Home » What defines the maximum size for a command single argument?

What defines the maximum size for a command single argument?

Solutons:


Answers

  1. Definitely not a bug.
  2. The parameter which defines the maximum size for one argument is MAX_ARG_STRLEN. There is no documentation for this parameter other than the comments in binfmts.h:

    /*
     * These are the maximum length and maximum number of strings passed to the
     * execve() system call.  MAX_ARG_STRLEN is essentially random but serves to
     * prevent the kernel from being unduly impacted by misaddressed pointers.
     * MAX_ARG_STRINGS is chosen to fit in a signed 32-bit integer.
     */
    #define MAX_ARG_STRLEN (PAGE_SIZE * 32)
    #define MAX_ARG_STRINGS 0x7FFFFFFF
    

    As is shown, Linux also has a (very large) limit on the number of arguments to a command.
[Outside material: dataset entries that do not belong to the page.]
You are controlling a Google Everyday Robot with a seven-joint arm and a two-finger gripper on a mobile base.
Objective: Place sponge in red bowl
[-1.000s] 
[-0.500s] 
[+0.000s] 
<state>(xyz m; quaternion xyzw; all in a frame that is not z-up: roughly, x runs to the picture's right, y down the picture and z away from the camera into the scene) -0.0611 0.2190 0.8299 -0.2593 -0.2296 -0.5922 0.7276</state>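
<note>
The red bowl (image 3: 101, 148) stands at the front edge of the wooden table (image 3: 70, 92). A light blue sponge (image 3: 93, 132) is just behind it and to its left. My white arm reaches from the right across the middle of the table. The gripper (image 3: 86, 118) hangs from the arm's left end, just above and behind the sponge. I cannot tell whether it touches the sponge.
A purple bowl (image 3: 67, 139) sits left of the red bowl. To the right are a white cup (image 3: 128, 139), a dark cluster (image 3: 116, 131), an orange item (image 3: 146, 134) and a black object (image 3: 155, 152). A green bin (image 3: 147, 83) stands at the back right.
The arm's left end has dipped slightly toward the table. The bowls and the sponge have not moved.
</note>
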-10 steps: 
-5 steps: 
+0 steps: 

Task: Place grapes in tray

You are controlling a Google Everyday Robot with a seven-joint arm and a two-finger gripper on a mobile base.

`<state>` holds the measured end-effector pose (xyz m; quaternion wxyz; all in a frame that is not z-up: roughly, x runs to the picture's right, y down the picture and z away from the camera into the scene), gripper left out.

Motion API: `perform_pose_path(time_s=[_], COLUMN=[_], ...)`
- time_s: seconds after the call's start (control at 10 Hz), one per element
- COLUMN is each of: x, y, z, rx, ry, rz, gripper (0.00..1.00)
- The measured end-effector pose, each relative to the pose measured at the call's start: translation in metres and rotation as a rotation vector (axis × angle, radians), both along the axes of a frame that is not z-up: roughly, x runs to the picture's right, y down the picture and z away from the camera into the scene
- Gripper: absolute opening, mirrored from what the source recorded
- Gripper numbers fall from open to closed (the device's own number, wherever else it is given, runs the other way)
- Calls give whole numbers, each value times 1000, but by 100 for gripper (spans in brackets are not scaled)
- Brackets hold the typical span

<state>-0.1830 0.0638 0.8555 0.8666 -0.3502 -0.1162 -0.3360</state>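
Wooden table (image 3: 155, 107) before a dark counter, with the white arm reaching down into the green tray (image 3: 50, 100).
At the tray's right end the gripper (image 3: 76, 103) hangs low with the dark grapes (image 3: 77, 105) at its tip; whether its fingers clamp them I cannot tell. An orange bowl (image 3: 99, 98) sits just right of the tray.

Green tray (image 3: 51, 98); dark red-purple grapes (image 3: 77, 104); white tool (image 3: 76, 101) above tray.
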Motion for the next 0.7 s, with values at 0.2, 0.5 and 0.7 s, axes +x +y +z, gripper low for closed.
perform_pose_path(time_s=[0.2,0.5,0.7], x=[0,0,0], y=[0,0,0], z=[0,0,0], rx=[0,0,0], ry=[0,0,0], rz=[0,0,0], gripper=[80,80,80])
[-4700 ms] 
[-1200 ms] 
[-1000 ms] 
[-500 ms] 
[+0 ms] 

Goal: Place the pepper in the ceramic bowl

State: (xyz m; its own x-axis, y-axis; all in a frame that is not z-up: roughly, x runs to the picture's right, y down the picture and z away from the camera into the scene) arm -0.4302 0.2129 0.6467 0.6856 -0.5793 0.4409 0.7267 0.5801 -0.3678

  3. A limit on the size of a single argument (which differs from the overall limit on arguments plus environment) does appear to be specific to Linux. This article gives a detailed comparison of ARG_MAX and equivalents on Unix like systems. MAX_ARG_STRLEN is discussed for Linux, but there is no mention of any equivalent on any other systems.

    The above article also states that MAX_ARG_STRLEN was introduced in Linux 2.6.23, along with a number of other changes relating to command argument maximums (discussed below). The log/diff for the commit can be found here.

  4. It is still not clear what accounts for the additional discrepancy between the result of getconf ARG_MAX and the actual maximum possible size of arguments plus environment. Stephane Chazelas’ related answer, suggests that part of the space is accounted for by pointers to each of the argument/environment strings. However, my own investigation suggests that these pointers are not created early in the execve system call when it may still return a E2BIG error to the calling process (although pointers to each argv string are certainly created later).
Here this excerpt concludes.